Malaysia gets a 'C' in Global Pension Index

23 Oct 2017 / 22:59 H.

    KUALA LUMPUR: The Malaysian Global Pension Index, part of the Melbourne Mercer Global Pension Index (MMGPI), increased to 57.7 in 2017 from 55.7 in 2016 primarily due to the inclusion of the new economic growth question in the sustainability sub-index.
    Malaysia scored a ‘C’ rating, signifying that it has a system that has some good features, but also has major risks and/or shortcomings that should be addressed. Without these improvements, its efficacy and/or long-term sustainability can be questioned.
    At 57.7, Malaysia is ahead of most Asian countries, but still with lots of room for improvement.
    Commenting on Malaysia’s Global Pension Index score, Mercer Malaysia CEO Hash Piperdy said Malaysia has a strong pension infrastructure with some good features, however there are several major risks that should be addressed before the country can move up to a ‘B’ or even an ‘A’ rating. These improvements are vital for the long-term sustainability and efficacy of the system.
    “The public sector pension system will only get more expensive over time and there are still far too many Malaysians without access to any form of pension savings. There should be a minimum level of support for the poorest individuals; and greater incentives for employers and other industry and community groups to set up private retirement schemes,” he added.
    Malaysia’s retirement income system is based on the Employee Provident Fund (EPF), which covers all private sector employees and non-pensionable public sector employees. Under the EPF, some benefits are available to be withdrawn at any time with other benefits preserved for retirement.

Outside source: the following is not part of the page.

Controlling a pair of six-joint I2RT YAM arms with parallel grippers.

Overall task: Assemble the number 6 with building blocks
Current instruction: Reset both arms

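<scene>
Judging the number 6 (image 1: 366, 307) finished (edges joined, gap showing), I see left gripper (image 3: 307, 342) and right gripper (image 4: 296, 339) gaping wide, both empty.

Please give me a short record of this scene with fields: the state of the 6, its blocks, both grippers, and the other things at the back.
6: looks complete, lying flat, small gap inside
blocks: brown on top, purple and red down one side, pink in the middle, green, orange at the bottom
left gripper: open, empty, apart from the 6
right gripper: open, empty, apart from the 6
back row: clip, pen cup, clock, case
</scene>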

    The MMGPI states that the overall index value for the Malaysian system could be increased by; increasing the minimum level of support for the poorest aged individuals; raising the level of household saving; introducing a requirement that part of the retirement benefit must be taken as an income stream; increasing coverage of employees in occupational pension schemes thereby increasing the level of contributions and assets; increasing the pension age as life expectancy continues to increase and increasing the labour force participation rate at older ages as life expectancies rise.
    Now measuring 30 countries and covering 60% of the world’s population, this year’s ninth edition of the MMGPI urges countries with unsustainable pension systems to take action now, rather than risk the need to take even more drastic action in the future.
    This year’s index reveals that Denmark, for the sixth year running, has retained top position with an overall score of 78.9, ahead of the Netherlands and Australia at 78.8 and 77.1 respectively.
    In maintaining the integrity and relevance of the index, two new questions have been included, which has resulted in no country achieving the elusive ‘A’ grade. The first question addresses real economic growth in the sustainability sub-index, while the second question makes some allowance for voluntary pensions.
    The MMGPI uses three sub-indices – adequacy, sustainability and integrity – to measure each country’s retirement income system against more than 40 indicators.